Shares fell 3 per cent in after-hours trading in New York. Netflix stock has gained 55 per cent from a year ago when the company first said it would cross the 100m subscriber mark “some time” in 2017, boosted by an ambitious expansion to 130 new countries.

The company added 4.95m members in the first three months of the year, fewer than the 5.2m it had forecast. Additions were slower than expected in both the US, where 1.42m new subscribers signed up, and internationally, with 3.53m new members.

The slower subscriber growth was in part due to the mix of new shows in the quarter, said chief executive Reed Hastings. For example, House of Cards, which last year debuted in the first quarter, has been pushed into the second quarter this year.

In the first half the year, Netflix expects to add 8.15m net new subscribers, compared with 8.42m in the same period in 2016.

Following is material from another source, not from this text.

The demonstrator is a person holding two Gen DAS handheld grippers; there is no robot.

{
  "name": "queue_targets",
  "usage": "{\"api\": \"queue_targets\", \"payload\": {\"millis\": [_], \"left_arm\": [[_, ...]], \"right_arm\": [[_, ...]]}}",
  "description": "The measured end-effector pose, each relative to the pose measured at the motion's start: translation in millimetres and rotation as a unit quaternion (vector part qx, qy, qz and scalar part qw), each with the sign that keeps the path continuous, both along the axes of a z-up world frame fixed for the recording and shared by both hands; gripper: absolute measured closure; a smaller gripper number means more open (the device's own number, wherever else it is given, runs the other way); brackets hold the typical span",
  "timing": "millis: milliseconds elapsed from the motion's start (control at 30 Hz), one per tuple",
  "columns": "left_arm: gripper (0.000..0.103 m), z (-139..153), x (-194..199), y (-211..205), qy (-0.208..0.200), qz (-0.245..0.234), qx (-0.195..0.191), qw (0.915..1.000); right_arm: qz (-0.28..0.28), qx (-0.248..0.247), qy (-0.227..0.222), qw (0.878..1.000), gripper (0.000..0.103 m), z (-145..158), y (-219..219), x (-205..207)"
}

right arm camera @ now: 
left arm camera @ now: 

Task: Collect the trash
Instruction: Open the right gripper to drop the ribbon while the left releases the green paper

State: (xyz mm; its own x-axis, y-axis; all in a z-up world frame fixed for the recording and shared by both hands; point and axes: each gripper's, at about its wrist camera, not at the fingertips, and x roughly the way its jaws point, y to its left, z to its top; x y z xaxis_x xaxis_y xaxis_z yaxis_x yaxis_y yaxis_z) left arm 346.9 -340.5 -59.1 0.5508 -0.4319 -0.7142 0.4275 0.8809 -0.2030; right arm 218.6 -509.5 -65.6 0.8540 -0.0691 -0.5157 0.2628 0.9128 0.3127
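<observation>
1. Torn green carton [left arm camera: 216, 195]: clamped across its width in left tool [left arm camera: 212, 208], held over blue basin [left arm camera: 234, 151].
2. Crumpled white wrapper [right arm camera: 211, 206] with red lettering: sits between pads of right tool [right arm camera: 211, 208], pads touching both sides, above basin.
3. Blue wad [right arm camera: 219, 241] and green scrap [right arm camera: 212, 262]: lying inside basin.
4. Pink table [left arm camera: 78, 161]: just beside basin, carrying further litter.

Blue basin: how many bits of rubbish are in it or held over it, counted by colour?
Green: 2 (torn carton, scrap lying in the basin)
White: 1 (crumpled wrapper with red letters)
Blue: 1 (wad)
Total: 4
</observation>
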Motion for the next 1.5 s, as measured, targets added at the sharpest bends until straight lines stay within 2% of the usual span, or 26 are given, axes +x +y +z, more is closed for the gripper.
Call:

“We have come to see these quarterly variances as mostly noise in the long-term growth trend and adoption of internet TV,” Mr Hastings said.

Revenue rose to $2.63bn from $1.96bn a year ago, in line with analysts’ expectations of $2.6bn, according to estimates from S&P Global Market Intelligence.

Net income rose to $178.2m, or 40 cents a share, from $27.7m, or 6 cents a share, a year ago. The company had forecast earnings of 37 cents a share.